(Dataset section begins)
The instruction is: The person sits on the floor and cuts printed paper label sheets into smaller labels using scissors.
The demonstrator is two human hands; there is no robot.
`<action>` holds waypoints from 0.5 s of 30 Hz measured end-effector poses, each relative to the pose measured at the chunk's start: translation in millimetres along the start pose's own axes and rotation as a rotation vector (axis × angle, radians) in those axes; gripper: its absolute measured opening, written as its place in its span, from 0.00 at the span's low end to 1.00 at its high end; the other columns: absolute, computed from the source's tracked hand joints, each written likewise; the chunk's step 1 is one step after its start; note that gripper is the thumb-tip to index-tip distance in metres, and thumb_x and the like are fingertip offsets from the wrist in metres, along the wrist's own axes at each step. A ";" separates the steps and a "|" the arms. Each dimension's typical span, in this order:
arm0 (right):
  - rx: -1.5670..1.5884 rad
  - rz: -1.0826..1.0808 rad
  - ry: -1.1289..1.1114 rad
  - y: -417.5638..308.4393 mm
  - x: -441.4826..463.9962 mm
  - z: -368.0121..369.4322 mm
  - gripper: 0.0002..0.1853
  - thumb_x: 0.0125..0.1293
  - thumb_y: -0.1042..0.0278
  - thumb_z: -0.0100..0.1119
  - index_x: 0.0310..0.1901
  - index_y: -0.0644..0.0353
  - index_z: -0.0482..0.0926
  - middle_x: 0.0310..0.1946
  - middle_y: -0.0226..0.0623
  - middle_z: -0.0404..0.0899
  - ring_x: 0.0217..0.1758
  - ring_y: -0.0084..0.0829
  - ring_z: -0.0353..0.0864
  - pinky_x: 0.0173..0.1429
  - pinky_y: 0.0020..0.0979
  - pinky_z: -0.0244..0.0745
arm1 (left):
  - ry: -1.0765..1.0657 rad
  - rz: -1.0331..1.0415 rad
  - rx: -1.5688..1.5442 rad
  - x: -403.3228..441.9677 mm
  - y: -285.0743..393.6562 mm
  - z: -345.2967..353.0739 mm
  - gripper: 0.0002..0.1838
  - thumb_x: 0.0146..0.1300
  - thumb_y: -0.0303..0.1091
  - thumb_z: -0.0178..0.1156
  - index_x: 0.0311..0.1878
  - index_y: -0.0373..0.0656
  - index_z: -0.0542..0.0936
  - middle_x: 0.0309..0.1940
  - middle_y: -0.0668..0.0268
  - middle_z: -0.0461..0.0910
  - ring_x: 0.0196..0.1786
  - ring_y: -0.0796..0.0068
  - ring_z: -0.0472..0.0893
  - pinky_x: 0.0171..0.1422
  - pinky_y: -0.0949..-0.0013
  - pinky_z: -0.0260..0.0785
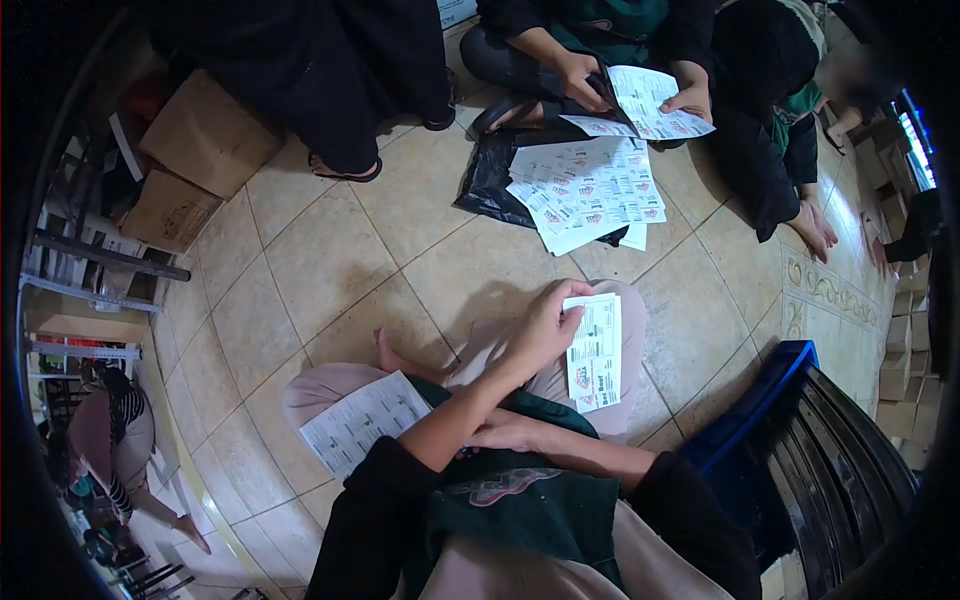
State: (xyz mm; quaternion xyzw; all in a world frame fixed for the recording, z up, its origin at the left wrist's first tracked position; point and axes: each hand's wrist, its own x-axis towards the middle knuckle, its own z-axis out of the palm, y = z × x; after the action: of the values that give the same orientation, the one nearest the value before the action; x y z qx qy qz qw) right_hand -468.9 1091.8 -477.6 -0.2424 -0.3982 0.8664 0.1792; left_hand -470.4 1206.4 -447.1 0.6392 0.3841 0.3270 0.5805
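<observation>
My left hand [552, 325] reaches across to the right and grips the top left edge of a small stack of printed label sheets [596, 355], thumb on top. The sheets lie over my right knee and carry a red logo and black print. Low in my lap, my right hand [500, 432] sits beneath my left forearm; its fingers are mostly hidden. A larger printed sheet [365, 422] rests on my left thigh, close to my left elbow. I sit cross-legged in a green apron [540, 515].
Ahead, a pile of printed sheets [590, 190] lies on a black plastic bag [490, 180]. Behind it a co-worker's hands [585, 82] hold sheets. A blue crate [730, 430] stands at my right. Cardboard boxes [210, 135] and another standing person [310, 80] are at the far left.
</observation>
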 end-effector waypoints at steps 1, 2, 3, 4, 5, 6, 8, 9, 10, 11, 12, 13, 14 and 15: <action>0.010 0.006 0.038 1.3 -1.3 1.1 0.12 0.62 0.65 0.59 0.46 0.59 0.77 0.37 0.27 0.78 0.38 0.19 0.73 0.39 0.23 0.69 | 0.000 0.000 0.002 -1.9 -1.7 5.3 0.12 0.61 0.21 0.52 0.49 0.38 0.72 0.40 0.65 0.77 0.42 0.79 0.78 0.42 0.75 0.71; 0.020 0.011 0.075 -1.0 -2.2 2.7 0.11 0.62 0.65 0.59 0.43 0.59 0.78 0.36 0.28 0.77 0.39 0.20 0.72 0.41 0.24 0.69 | 0.047 0.029 0.025 -3.4 -1.5 8.8 0.12 0.60 0.21 0.53 0.47 0.39 0.73 0.39 0.63 0.77 0.40 0.74 0.78 0.40 0.72 0.70; 0.019 0.009 0.072 -3.9 -3.3 2.8 0.11 0.62 0.65 0.59 0.43 0.59 0.78 0.36 0.28 0.77 0.39 0.20 0.72 0.41 0.24 0.69 | 0.095 0.059 0.048 -4.6 -1.6 11.1 0.11 0.59 0.22 0.53 0.46 0.39 0.73 0.39 0.61 0.76 0.38 0.68 0.78 0.37 0.69 0.70; -0.010 0.030 0.087 -7.0 -4.8 2.8 0.11 0.61 0.65 0.60 0.44 0.59 0.78 0.37 0.29 0.77 0.39 0.21 0.72 0.41 0.25 0.69 | 0.125 0.105 0.074 -6.1 -2.1 12.4 0.11 0.58 0.22 0.53 0.46 0.40 0.73 0.38 0.60 0.76 0.37 0.67 0.78 0.36 0.68 0.69; -0.040 0.052 0.102 -9.9 -5.3 3.6 0.12 0.61 0.65 0.60 0.44 0.60 0.78 0.37 0.30 0.77 0.38 0.22 0.72 0.41 0.26 0.69 | 0.127 0.104 0.076 -8.2 -0.7 12.4 0.11 0.58 0.22 0.53 0.46 0.40 0.73 0.38 0.60 0.76 0.37 0.67 0.78 0.36 0.68 0.69; -0.040 0.052 0.098 -5.3 -3.9 2.9 0.12 0.61 0.65 0.60 0.44 0.60 0.78 0.37 0.30 0.77 0.38 0.22 0.72 0.41 0.26 0.69 | 0.144 0.111 0.120 -10.2 0.8 12.7 0.11 0.58 0.23 0.54 0.45 0.40 0.74 0.38 0.60 0.76 0.38 0.66 0.78 0.39 0.67 0.69; 0.021 0.035 0.109 10.7 1.0 -0.1 0.12 0.59 0.65 0.61 0.43 0.60 0.78 0.36 0.31 0.76 0.37 0.22 0.71 0.40 0.27 0.69 | 0.163 0.118 0.163 -11.4 1.3 12.8 0.11 0.58 0.23 0.55 0.45 0.40 0.74 0.38 0.59 0.75 0.39 0.64 0.78 0.41 0.67 0.69; 0.021 0.037 0.107 17.4 2.6 -1.4 0.12 0.59 0.65 0.61 0.43 0.60 0.78 0.36 0.31 0.76 0.37 0.22 0.71 0.40 0.27 0.69 | 0.195 0.196 0.239 -11.4 0.3 12.7 0.11 0.57 0.24 0.56 0.45 0.40 0.75 0.39 0.59 0.75 0.41 0.62 0.77 0.44 0.66 0.69; 0.035 0.018 0.119 23.8 4.3 -2.8 0.12 0.59 0.65 0.62 0.42 0.60 0.78 0.35 0.31 0.76 0.36 0.22 0.70 0.39 0.27 0.69 | 0.228 0.273 0.316 -11.4 -0.5 12.7 0.12 0.56 0.24 0.58 0.44 0.41 0.75 0.39 0.59 0.75 0.43 0.61 0.77 0.47 0.65 0.68; 0.048 -0.001 0.129 24.4 5.3 -2.4 0.11 0.58 0.65 0.62 0.41 0.60 0.77 0.34 0.31 0.75 0.36 0.22 0.70 0.38 0.27 0.69 | 0.233 0.272 0.317 -11.6 -0.6 13.0 0.12 0.56 0.24 0.58 0.44 0.41 0.75 0.39 0.59 0.75 0.43 0.61 0.77 0.47 0.65 0.68; 0.046 0.001 0.125 25.0 5.7 -2.1 0.11 0.58 0.65 0.62 0.41 0.60 0.77 0.34 0.31 0.75 0.36 0.22 0.70 0.38 0.27 0.69 | 0.237 0.273 0.290 -11.6 -0.5 13.5 0.12 0.55 0.24 0.59 0.44 0.41 0.76 0.40 0.59 0.75 0.44 0.60 0.76 0.49 0.64 0.68; 0.046 -0.017 0.146 25.5 5.8 -1.9 0.11 0.58 0.65 0.62 0.40 0.60 0.77 0.34 0.31 0.75 0.35 0.22 0.70 0.37 0.27 0.68 | 0.242 0.274 0.262 -11.7 -0.5 13.9 0.13 0.53 0.24 0.60 0.44 0.41 0.76 0.40 0.59 0.75 0.46 0.59 0.75 0.51 0.63 0.67; 0.046 -0.036 0.167 25.8 6.0 -1.6 0.10 0.58 0.65 0.62 0.39 0.60 0.77 0.33 0.30 0.75 0.34 0.22 0.69 0.37 0.27 0.68 | 0.246 0.273 0.263 -11.8 -0.3 13.9 0.13 0.53 0.24 0.60 0.44 0.41 0.76 0.40 0.59 0.75 0.46 0.59 0.75 0.51 0.63 0.67; 0.044 -0.034 0.163 27.7 7.0 -2.0 0.10 0.58 0.65 0.62 0.39 0.60 0.77 0.33 0.30 0.75 0.34 0.22 0.69 0.37 0.27 0.68 | 0.236 0.244 0.230 -12.0 -0.3 14.0 0.13 0.53 0.24 0.60 0.44 0.41 0.76 0.40 0.59 0.74 0.46 0.59 0.75 0.51 0.63 0.67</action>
State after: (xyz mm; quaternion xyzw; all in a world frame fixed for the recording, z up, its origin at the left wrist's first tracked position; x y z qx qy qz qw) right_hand -476.7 1079.3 -502.2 -0.3013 -0.3672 0.8492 0.2308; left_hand -464.3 1189.2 -448.7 0.7004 0.4039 0.4214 0.4108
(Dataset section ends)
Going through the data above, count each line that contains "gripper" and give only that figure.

3